Langkah demi langkah saya ambil. Berbagai paras manusia, dari yang cantik hingga yang ekonomis sudah hinggap di mata dan otak saya. Beberapa stand toko buku sudah saya hampiri. Hingga di satu stand saya bertemu dengan seorang temanku, Xaxa. Ia adalah ‘kembang jepun’ dari sahabat karib saya yang bernama Awi. Xaxa datang ke pameran itu bersama Ignas, teman kuliahnya di Universitas Indonesia.

“Woi.... pa kabar lu ?” saya sapa mahasiswa Antropologi itu.

“Hey, baek-baek. Sendirian ?” tanyanya sambil tangan kami bertepuk satu sama lain.

“Kenalin, ini temen gua. Ignas namanya,” ia mengenalkan temannya itu pada saya. Kami pun berjabat tangan.

Rupanya, mereka tidak berbeda jauh dengan saya. Mereka juga sedang wisata pustaka di Istora ini. Mereka datang ke tempat itu, untuk melepaskan ketegangan setelah beberapa hari disibukkan dengan urusan ujian di kampus.

Saya berpikir, baguslah masih ada orangmuda seperti mereka. Orangmuda yang masih ingin mencari sesuatu di ‘luar sana’. Mencari sesuatu yang kadang tak jelas pula apa wujudnya, apa konsekuensi di balik semuanya.
“The truth is out there.” Masih ingat dengan deretan kalimat film The X-Files itu ?

Saya berjalan mendahului kedua sahabat muda itu. Saya bergerak menuju ke sebuah stand penerbit Islam. Tujuan saya satu, ingin mencari literatur tentang Ahmad Wahib, tokoh muda gerakan Islam yang lahir di Sampang, Madura, 9 Nopember 1942 dan meninggal karena tertabrak sepeda motor berkecepatan tinggi di persimpangan jalan Senen Raya-Kalilio di suatu malam 31 Maret 1973. Tetapi, ya sekadar ingin melihat saja. Karena, isi kantong saya belum memadai untuk meminang buku itu. Walaupun saya bukan muslim, aku ingin mencoba menyelami ke kedalaman pemikiran orangmuda yang meninggal dalam status sebagai calon wartawan Tempo itu.

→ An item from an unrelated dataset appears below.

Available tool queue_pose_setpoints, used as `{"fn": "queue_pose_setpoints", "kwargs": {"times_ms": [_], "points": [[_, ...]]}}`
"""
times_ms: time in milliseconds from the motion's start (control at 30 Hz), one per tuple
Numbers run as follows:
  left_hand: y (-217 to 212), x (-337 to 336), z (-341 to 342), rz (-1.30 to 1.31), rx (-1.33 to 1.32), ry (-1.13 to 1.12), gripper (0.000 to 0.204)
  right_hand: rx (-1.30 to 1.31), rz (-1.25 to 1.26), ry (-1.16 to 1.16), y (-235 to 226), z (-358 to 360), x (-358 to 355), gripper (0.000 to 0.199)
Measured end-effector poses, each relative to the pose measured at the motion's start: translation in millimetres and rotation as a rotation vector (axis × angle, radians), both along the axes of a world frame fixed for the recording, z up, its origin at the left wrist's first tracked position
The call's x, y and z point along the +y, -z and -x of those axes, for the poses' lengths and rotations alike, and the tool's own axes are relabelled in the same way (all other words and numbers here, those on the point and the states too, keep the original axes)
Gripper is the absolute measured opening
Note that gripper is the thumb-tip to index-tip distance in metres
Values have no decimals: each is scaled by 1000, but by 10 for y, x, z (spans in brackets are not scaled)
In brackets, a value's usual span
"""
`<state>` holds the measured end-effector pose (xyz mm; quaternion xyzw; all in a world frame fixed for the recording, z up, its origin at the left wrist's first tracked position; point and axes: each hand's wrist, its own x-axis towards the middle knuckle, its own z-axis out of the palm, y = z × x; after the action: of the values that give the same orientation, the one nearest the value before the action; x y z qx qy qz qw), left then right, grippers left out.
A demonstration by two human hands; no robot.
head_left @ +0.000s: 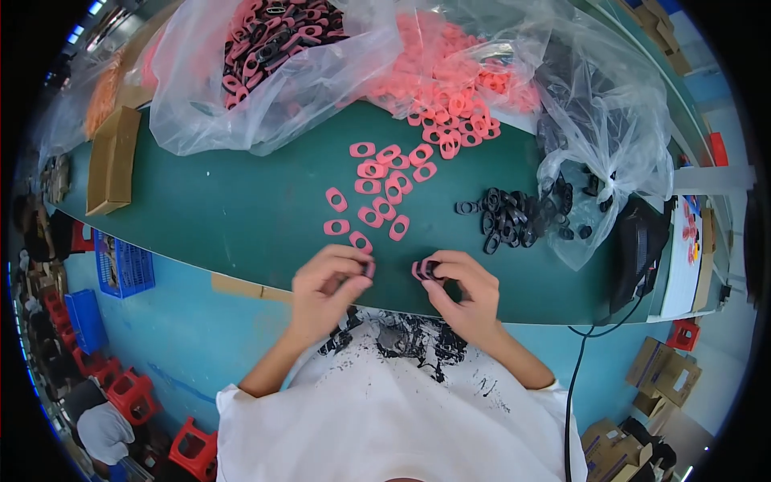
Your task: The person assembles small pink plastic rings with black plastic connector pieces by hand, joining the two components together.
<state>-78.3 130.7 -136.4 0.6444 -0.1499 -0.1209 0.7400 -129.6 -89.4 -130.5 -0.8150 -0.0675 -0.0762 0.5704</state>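
Observation:
My left hand [325, 287] is at the near edge of the green table [241, 217], fingers curled around a small pink ring with a dark part [369, 267]. My right hand [462, 285] pinches a pink ring fitted with a black ring [426, 268] between thumb and fingers. The two hands sit a few centimetres apart. Just beyond them lie several loose pink oval rings [377, 189]. A heap of black rings [510, 217] lies to the right of those.
Clear plastic bags hold assembled pink-and-black parts [265, 40], pink rings [450, 80] and black rings [594, 120] at the table's far side. A cardboard box [112, 161] stands at the left. A black cable [574, 377] hangs at the right. Red stools [132, 394] stand below.

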Motion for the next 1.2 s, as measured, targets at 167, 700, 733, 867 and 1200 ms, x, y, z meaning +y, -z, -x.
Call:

Ponsel Motorola butut saya bergetar. Menyentak perhatian pada hamparan pustaka di stand-stand yang saya lalui. Awigra, pacar Xaxa, mengabarkan akan tiba di Istora tak lama lagi.

“Tunggu aku di stand buku yang banyak buku Pram-nya (Pramoedya Ananta Toer)”
Lebih kurang, begitu isi pesan pendek yang mampir di ponselku.

Awi memang penggila sastrawan tiga zaman itu. Ia sudah mulai melahap torehan karya Pram sejak SMP. Umurnya lebih muda setahun dariku, 26. Ia begitu terinspirasi pada sosok yang begitu menjadi momok bagi sebagian orang, sekaligus menjadi idola bagi sebagian orang lain.

Tak lama kemudian, Awi datang. Ia menyeretku ke sebuah stand yang menjajakan kamus.

“Lu dah beli kamus lom?” tanyanya.

“Belum lah. Gua belum punya duit nih...” jawabku jujur.

Semula ia akan meminjamiku uang untuk membeli Kamus Bahasa Spanyol[1]. Tetapi, karena kebetulan stok kamus itu sudah habis, kami hanya disodori sebuah kartu nama yang menunjukkan alamat toko buku itu. Di Pancoran rupanya...
Kami pun lalu beranjak ke sebuah sebuah ruang di mana Kentucky Fried Chicken membuka restoran ‘darurat’. Mengilangkan kepenatan sembari mengisi perut...

Buku.... Fried Chicken.... ya itulah dunia yang sedang aku tumpangi.




[1] Cerita soal Kursus Bahasa Spanyol, bisa dilihat di (beberapa) tulisan lain.